Because I tried to make some reparation by helping out Greg, my stay in the U.S. lasted longer than I had expected. By the time I returned to Paris, the rape of l’Occident, as the French press called it, had been approved by the board of directors and the shareholders; and the prime minister, the minister of finance, as well as the minister of justice, and the governor of the Bank of France had all condemned the dastardly scheme, which, the government spokesman acknowledged, the authorities were powerless to prevent. The nationalization law was imperfect; the devilish advisers of Banque de Sainte-Terre had not scrupled to take advantage of it. All three ministers promised retribution. I supposed that Henry must be in seventh heaven: his scheme had worked, and it was indeed political poison. He had been remarkably prescient. I called him from the airport as soon as I had cleared customs.

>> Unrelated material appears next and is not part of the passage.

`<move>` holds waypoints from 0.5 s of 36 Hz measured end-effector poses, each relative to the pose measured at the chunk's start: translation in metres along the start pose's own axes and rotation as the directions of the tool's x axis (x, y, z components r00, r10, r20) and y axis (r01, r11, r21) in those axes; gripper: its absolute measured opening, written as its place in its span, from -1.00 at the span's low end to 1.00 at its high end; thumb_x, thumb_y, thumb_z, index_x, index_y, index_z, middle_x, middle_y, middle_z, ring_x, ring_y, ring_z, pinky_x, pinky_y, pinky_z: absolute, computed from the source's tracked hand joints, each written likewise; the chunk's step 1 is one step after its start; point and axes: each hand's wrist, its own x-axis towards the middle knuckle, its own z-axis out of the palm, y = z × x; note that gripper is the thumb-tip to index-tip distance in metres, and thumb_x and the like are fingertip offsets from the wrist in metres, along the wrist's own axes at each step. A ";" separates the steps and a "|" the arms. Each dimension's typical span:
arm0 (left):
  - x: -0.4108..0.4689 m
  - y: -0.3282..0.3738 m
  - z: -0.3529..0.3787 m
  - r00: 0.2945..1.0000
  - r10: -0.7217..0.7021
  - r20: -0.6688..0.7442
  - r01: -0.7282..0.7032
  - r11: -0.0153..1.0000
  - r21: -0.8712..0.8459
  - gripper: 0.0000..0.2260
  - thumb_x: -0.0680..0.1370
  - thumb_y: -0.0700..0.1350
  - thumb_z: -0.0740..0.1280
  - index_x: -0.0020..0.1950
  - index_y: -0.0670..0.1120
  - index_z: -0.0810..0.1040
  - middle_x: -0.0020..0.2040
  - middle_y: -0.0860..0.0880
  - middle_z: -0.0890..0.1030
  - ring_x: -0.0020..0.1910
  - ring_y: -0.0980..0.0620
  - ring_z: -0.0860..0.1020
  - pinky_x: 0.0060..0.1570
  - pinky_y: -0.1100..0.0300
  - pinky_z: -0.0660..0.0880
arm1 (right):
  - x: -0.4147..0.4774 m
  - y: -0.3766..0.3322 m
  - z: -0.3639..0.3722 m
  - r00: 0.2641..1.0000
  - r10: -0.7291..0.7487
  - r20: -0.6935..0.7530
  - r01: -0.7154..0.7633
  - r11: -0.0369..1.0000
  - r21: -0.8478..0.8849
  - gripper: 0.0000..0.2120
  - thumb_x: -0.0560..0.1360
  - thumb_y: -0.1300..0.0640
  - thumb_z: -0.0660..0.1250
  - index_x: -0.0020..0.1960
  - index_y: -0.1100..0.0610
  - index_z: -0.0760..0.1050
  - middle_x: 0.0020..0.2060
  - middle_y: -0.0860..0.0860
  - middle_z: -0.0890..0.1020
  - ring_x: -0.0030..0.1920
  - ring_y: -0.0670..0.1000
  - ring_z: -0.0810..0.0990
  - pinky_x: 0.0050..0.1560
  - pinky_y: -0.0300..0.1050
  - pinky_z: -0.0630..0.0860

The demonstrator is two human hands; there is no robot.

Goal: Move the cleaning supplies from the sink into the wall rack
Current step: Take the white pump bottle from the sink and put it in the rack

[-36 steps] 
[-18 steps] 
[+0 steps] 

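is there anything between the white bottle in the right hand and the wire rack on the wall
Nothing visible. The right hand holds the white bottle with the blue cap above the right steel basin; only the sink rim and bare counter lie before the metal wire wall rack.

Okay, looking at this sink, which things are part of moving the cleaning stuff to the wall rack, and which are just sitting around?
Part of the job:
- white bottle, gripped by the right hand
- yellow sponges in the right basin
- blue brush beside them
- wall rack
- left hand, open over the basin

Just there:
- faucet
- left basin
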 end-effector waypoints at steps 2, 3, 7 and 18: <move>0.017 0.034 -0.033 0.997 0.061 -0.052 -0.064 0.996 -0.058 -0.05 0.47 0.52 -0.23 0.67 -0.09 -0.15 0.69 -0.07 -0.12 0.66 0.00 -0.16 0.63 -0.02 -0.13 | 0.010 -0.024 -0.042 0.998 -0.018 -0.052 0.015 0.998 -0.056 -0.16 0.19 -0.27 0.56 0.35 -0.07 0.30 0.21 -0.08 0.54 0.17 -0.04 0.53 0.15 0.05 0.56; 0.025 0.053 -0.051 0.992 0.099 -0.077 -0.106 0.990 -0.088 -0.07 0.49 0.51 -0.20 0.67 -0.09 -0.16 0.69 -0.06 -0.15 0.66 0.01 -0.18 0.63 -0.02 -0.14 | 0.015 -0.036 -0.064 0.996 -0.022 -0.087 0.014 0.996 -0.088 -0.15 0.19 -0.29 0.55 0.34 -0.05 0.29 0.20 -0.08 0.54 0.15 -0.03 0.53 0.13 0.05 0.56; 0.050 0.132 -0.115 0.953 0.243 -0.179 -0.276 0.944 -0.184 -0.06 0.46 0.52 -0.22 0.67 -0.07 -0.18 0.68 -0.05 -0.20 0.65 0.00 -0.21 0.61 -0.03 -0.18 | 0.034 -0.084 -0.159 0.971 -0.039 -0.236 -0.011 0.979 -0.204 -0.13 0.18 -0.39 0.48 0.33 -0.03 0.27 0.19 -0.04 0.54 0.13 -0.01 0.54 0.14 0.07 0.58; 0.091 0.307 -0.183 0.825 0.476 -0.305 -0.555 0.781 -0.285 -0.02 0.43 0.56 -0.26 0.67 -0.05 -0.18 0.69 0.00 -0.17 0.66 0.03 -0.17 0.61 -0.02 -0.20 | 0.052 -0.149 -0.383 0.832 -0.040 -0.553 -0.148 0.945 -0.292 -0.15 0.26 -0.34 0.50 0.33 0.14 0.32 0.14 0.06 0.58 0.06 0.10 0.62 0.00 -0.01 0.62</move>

Having slept surprisingly well in the plane, I wasn’t tired and proposed we lunch in a couple of hours. He was all too free, he said, and asked me to meet him at a restaurant on rue de Belle-chasse, a few steps away from my apartment.

How does it feel to be right on all counts? I asked him.

Do you know, he said, even in my worst attacks of self-doubt I have never put in question my intelligence or my legal ability. But if you want to know whether I take any joy in this particular situation, the answer is no. Whether he now realizes it or not, Hubert is going to suffer, and that pains me. He still calls me all the time to ask whether they have done this or that right. I can’t answer the questions. Not specifically, in any event: I have to say things like if you have followed Jean-Louis Lièvre’s advice—he’s the Belgian lawyer—I’m sure you’ve done it right. Anything else and I couldn’t deny that I was representing them in this caper. Anyway I don’t like second-guessing colleagues. I couldn’t resist, though, pointing out the government’s humiliating acknowledgment that my scheme was unbeatable, and the government’s fury, which I had predicted.

Henry concentrated for a moment on his food and then continued. Not a week goes by when a new legal project isn’t taking form in the Holy Land, and there isn’t a day when Hubert doesn’t have five important questions demanding serious legal skills and common sense. That is what has kept me hopping since Hubert became a client. None of these projects or questions comes to me, and not a word of explanation has been given. You know me, I’ll never ask the reason. I’m too proud. Is Lièvre running so fast that he can handle the Occident transaction and everything else as well? It’s possible, although it’s a small firm—they must be up to their ears in l’Occident. Another American firm? I haven’t heard anything through the grapevine. Or maybe I have. A week ago, Blondet suggested we have dinner alone, and some time
entre la poire et le fromage
he asked me about the state of my relations with Hubert. I replied that I supposed they were excellent; I considered us to be close friends despite having agreed to disagree over l’Occident. Ah, said Blondet,
mon pauvre ami,
the friendship of princes, why it’s like trying to hold water in your cupped hands. Do you not ask yourself whether
cet excellent
Hubert hasn’t concluded that you’re no longer the loyal servant, that you left his side afraid to find yourself under fire?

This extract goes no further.